Paiement was on board with the fundraiser, more than Harris expected.


“They came back and said they’d match up to $15,000,” Harris said. “I had asked them for just a small amount, actually, and they came back with that. I was quite shocked … once they came back with that, then it was like, ‘well, we have to raise $15,000 no matter what.’ I mean, if someone’s going to match that, we can get $30,000 ….”

Progress Enterprises provides programs and services for the mentally ill. It operates transitional living homes, crisis residential units and community centers, Paiement said.

“We have charitable gaming and that’s our source of fundraising,” he said. “... we’ve been in the city for a long time and the city needed some help, so we decided to step up and help.”

On Oct. 23, Harris and Moran presented the funds and a symbolic check for $30,000 to Reuther at the Fire Department. IDK and Stutsman County Wood Works raised $10,000 selling $25 squares to win the cornhole boards that Moran made and a wooden flag made by Marty Walters of MC3Works. R.M. Stoudt donated $5,000 to the fundraiser.

Other prizes were donated as well, Harris said.
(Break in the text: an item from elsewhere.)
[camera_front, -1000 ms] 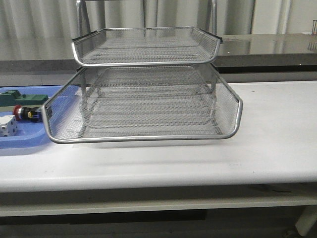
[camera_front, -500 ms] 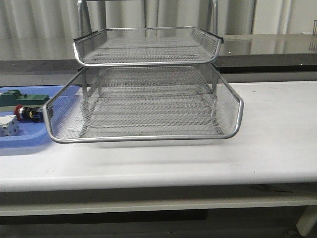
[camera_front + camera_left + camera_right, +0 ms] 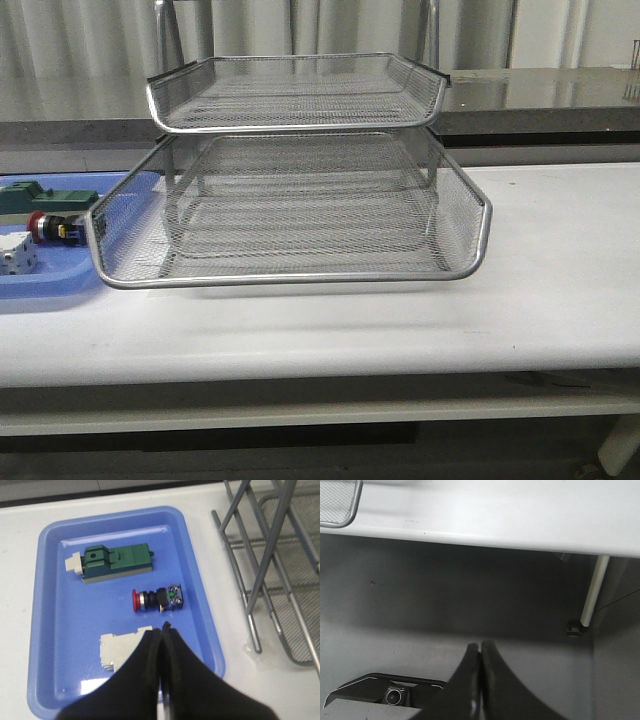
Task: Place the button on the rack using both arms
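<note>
Lying on its side in the blue tray point(image 3: 55, 630), the button point(image 3: 157, 598) looks light, rigid and roll-prone; we would pinch its black barrel. Left tool point(image 3: 162, 630), at its 6 o'clock, and right tool point(image 3: 480, 650) are both closed, empty.

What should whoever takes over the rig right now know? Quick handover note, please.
Left gripper: jaws shut, empty, above the blue tray.
Right gripper: jaws shut, empty, off the table's front edge, over the floor.
Button: lying on its side in the blue tray, between the green block and the white block.
Rack: on the table, nothing in the visible tiers.
Done: nothing.
Left: pick the button, place it on the rack.
</note>
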Action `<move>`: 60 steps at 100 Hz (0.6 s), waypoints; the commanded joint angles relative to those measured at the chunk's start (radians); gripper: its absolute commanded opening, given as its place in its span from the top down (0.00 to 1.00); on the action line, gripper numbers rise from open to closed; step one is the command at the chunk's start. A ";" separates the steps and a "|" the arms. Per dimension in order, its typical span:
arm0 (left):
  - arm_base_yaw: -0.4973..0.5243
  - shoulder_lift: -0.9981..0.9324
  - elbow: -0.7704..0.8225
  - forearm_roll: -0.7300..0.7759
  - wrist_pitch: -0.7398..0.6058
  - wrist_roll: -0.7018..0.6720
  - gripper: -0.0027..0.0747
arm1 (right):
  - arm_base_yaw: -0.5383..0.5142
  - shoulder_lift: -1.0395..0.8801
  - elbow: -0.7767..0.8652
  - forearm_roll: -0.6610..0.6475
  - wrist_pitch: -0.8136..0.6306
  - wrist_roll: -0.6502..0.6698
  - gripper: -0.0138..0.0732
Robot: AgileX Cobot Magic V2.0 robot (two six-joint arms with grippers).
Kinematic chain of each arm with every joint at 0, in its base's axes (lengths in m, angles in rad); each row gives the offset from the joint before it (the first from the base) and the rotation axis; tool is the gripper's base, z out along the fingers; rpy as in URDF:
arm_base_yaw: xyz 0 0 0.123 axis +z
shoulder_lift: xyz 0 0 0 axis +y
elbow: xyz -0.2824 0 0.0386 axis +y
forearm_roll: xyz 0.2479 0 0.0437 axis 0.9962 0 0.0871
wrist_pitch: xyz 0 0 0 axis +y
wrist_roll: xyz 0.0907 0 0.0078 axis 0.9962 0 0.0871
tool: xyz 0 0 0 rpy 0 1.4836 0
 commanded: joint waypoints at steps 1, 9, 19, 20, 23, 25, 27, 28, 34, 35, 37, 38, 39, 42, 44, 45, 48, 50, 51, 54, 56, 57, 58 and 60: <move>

“It took months,” Harris said, to raise the funds. He said some people not only bought squares, they also donated extra money to the cause.

“They knew how important it was to the community,” he said. “It wasn’t about winning a cornhole board, yeah, it’s fun to win prizes and things like that, but the ultimate goal at the end of this is so everybody could feel a sense of pride in being able to help the community. Times are extremely tough right now with COVID and I think as a community, we obviously need to come together. I think that’s the biggest thing.

“That’s kind of what this shows,” Harris said. “To raise that kind of money during these type of times goes to show you how strong our community has really grown through this.”


Harris said the new truck is important not just for Jamestown but the larger community.

“We’ve never had anything with, you know, a ladder that goes 101 feet and infrared and all these things that can help save lives, not only just putting out fires but can save lives for people too,” he said.

Reuther said the donation was “huge” for the department’s fundraising efforts.

“If we don’t have the entire funds ... then we still have to go back to the taxpayers,” he said. “Basically, it’s taking a burden off the taxpayers, the more that we get in this way. And that’s one thing we did not want to do when we started this … our intentions were not to put this on the taxpayers. We were hoping we could do a third and a third and a third.”

Not only have donations come from various sources in Jamestown but also from around Stutsman County, Reuther said.

“It’s amazing how this has turned out to be, not just a city of Jamestown but a whole community,” he said.

The department has raised about $110,000 through donations and fundraisers including the recent donation by IDK Bar & Grill and Stutsman County Wood Works.

“We have a ways to go,” Reuther said.


Any donation makes a difference, he said.

“Every little bit helps,” Reuther said. “Every little bit helps. It doesn’t matter if it’s a dollar or a hundred dollars or whatever it may be. Every bit helps toward this fund.”